**What is expected:** Copy each line below as written, but skip the pictures.
━━━
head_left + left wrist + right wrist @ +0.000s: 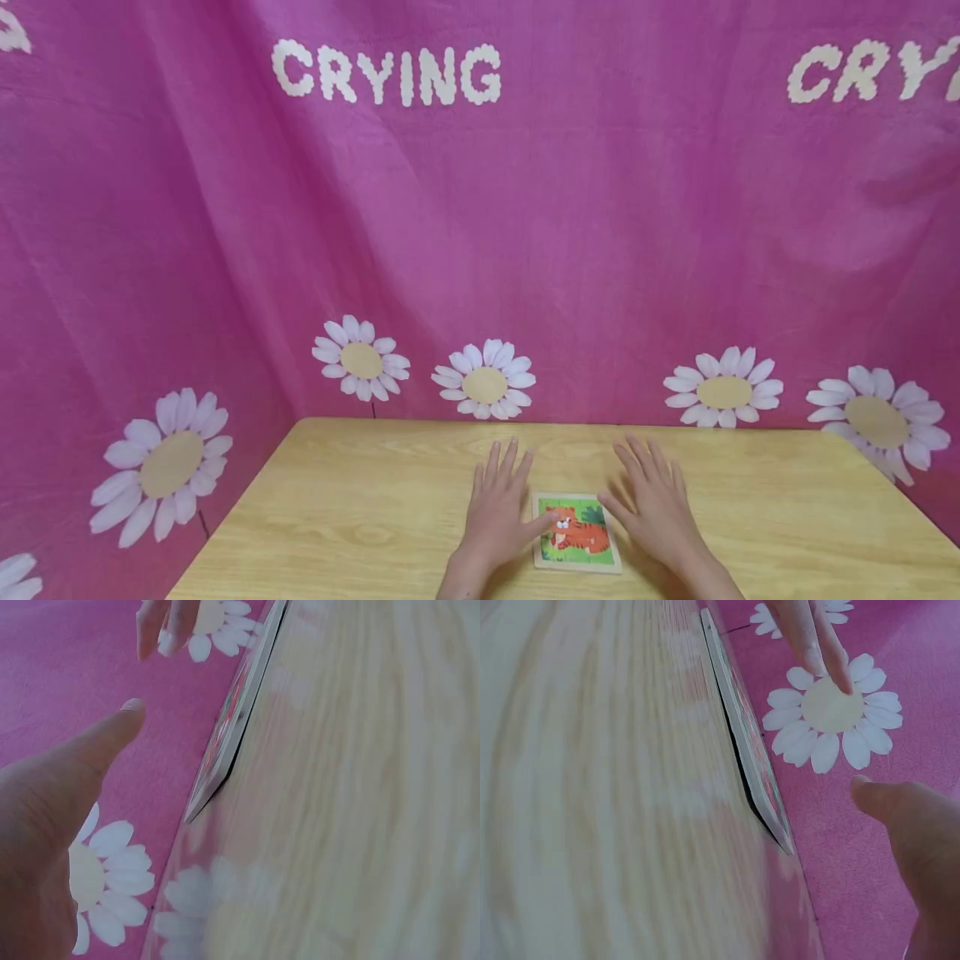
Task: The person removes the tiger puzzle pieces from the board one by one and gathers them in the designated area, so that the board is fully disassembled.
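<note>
A square tiger picture puzzle (577, 537) in a pale wooden frame lies flat near the front of the table. It shows an orange tiger on green. On its left side is my left hand (497, 515), fingers spread, the thumb overlapping the picture in the head view. My right hand (658, 510) is at the other side, fingers straight, its thumb close to the frame's upper right corner. In the left wrist view, the left thumb (90, 750) stands above the level of the puzzle (229, 724). Likewise the right thumb (900, 802) is apart from the puzzle (750, 742) in the right wrist view.
The wooden table (360, 500) has a light, glossy grain. Behind it and along its sides hangs a pink cloth (585, 250) printed with white daisies and the word CRYING. The cloth meets the table's back edge.
</note>
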A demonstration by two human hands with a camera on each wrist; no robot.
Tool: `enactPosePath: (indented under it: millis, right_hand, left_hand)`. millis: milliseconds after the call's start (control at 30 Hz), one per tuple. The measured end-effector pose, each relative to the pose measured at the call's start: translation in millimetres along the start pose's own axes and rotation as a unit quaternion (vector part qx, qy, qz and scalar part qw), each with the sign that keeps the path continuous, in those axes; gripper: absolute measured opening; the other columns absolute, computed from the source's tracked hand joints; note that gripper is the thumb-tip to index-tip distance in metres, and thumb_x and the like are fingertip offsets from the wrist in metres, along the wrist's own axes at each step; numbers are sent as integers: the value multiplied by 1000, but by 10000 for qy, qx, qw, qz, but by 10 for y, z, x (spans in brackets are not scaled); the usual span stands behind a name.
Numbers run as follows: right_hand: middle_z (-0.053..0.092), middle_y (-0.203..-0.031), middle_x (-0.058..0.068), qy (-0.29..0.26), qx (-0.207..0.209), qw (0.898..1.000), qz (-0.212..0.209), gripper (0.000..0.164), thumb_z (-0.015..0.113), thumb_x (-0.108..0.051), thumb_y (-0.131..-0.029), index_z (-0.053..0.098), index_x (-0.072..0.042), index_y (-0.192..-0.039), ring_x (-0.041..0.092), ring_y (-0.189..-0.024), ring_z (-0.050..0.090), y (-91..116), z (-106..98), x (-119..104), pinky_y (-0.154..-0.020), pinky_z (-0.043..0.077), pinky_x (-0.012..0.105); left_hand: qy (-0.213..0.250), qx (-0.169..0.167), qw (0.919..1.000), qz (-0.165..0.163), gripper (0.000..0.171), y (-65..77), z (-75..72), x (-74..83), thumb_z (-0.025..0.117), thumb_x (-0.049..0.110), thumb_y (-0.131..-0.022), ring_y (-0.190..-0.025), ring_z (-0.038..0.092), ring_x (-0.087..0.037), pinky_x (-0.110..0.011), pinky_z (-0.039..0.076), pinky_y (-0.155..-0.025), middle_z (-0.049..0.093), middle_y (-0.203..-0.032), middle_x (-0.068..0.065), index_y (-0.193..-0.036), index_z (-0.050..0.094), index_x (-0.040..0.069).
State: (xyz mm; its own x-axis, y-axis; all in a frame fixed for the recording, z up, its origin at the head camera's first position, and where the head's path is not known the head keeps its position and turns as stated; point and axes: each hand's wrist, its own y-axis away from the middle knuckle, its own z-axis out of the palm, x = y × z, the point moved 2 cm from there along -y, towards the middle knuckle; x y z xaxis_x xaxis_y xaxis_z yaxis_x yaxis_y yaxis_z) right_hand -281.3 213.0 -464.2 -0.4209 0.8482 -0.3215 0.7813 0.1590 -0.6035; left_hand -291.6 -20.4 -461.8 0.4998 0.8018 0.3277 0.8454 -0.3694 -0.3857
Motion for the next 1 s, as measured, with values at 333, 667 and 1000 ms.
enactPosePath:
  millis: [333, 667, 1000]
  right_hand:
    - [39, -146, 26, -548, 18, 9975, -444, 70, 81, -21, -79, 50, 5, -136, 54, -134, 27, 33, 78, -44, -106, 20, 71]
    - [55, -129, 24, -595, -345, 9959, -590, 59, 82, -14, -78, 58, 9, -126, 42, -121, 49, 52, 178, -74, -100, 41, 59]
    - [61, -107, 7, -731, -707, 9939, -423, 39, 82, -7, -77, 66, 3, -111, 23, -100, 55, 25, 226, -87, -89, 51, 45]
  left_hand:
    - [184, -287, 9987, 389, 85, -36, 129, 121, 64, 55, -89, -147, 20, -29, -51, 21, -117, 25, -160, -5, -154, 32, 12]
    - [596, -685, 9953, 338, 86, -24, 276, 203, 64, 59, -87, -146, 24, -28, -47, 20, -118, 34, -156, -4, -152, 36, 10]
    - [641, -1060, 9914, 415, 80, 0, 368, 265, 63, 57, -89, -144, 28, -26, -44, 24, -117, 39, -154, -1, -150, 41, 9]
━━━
**Completed exercise:**
head_left + left wrist + right wrist @ +0.000s: 
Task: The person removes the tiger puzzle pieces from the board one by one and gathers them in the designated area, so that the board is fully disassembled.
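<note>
A square tiger picture puzzle (577, 537) in a pale wooden frame lies flat near the front of the table. It shows an orange tiger on green. On its left side is my left hand (497, 515), fingers spread, the thumb overlapping the picture in the head view. My right hand (658, 510) is at the other side, fingers straight, its thumb close to the frame's upper right corner. In the left wrist view, the left thumb (90, 750) stands above the level of the puzzle (229, 724). Likewise the right thumb (900, 802) is apart from the puzzle (750, 742) in the right wrist view.
The wooden table (360, 500) has a light, glossy grain. Behind it and along its sides hangs a pink cloth (585, 250) printed with white daisies and the word CRYING. The cloth meets the table's back edge.
</note>
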A demonstration by two human hands with a camera on each wrist; no robot.
Tool: `enactPosePath: (indented under it: millis, right_hand, left_hand)`. millis: milliseconds after the call's start (control at 30 Hz), one per tuple. The measured end-effector pose, each relative to the pose measured at the call's start: translation in millimetres along the start pose's own axes and rotation as a unit quaternion (vector part qx, qy, qz and scalar part qw), each with the sign that keeps the path continuous, in those axes; gripper: absolute measured opening; the other columns absolute, computed from the source's tracked hand joints; note that gripper is the thumb-tip to index-tip distance in metres, and thumb_x and the like are fingertip offsets from the wrist in metres, along the wrist's own axes at each step; numbers are sent as integers: the value multiplied by 1000, but by 10000 for qy, qx, qw, qz, but by 10 for y, z, x (spans in brackets are not scaled); the usual span stands behind a name.
Numbers run as follows: right_hand: middle_z (-0.053..0.092), middle_y (-0.203..-0.031), middle_x (-0.058..0.068), qy (-0.29..0.26), qx (-0.207..0.209), qw (0.898..1.000), qz (-0.212..0.209), gripper (0.000..0.164), thumb_z (-0.015..0.113), thumb_x (-0.108..0.051), thumb_y (-0.131..-0.029), index_z (-0.053..0.098), index_x (-0.072..0.042), index_y (-0.192..-0.039), ring_x (-0.041..0.092), ring_y (-0.189..-0.024), ring_z (-0.050..0.090), y (-91..116), z (-106..98), x (-119..104), pinky_y (-0.154..-0.020), pinky_z (-0.043..0.077), pinky_x (-0.012..0.105); left_hand: qy (-0.213..0.250), qx (-0.169..0.167), qw (0.919..1.000), qz (-0.165..0.163), gripper (0.000..0.171), y (-65..77), z (-75..72), x (-74..83), thumb_z (-0.025..0.117), thumb_x (-0.049..0.110), thumb_y (-0.131..-0.022), ring_y (-0.190..-0.025), ring_z (-0.038..0.092), ring_x (-0.087..0.037), pinky_x (-0.110..0.011), pinky_z (-0.039..0.076), pinky_y (-0.155..-0.025), middle_z (-0.049..0.093), middle_y (-0.203..-0.032), middle_x (-0.068..0.065), index_y (-0.193..-0.036), index_z (-0.050..0.094), index_x (-0.040..0.069).
State: (xyz mm; its own x-axis, y-axis; all in a frame fixed for the recording, z up, its origin at the head camera's first position, and where the head's path is not known the head keeps its position and turns as stated; point and axes: each hand's wrist, its own y-axis away from the middle knuckle, its own z-axis out of the palm, x = y × z, the point moved 2 cm from there along -y, towards the middle knuckle; x y z xaxis_x xaxis_y xaxis_z yaxis_x yaxis_y yaxis_z) right_hand -281.3 213.0 -464.2 -0.4209 0.8482 -0.3215 0.7813 0.1590 -0.6035; left_hand -291.6 -20.4 -461.8 0.4998 0.8018 0.3277 0.8454 -0.3694 -0.3857
Motion for the next 1 s, as measured, with values at 333, 667 and 1000 ms.
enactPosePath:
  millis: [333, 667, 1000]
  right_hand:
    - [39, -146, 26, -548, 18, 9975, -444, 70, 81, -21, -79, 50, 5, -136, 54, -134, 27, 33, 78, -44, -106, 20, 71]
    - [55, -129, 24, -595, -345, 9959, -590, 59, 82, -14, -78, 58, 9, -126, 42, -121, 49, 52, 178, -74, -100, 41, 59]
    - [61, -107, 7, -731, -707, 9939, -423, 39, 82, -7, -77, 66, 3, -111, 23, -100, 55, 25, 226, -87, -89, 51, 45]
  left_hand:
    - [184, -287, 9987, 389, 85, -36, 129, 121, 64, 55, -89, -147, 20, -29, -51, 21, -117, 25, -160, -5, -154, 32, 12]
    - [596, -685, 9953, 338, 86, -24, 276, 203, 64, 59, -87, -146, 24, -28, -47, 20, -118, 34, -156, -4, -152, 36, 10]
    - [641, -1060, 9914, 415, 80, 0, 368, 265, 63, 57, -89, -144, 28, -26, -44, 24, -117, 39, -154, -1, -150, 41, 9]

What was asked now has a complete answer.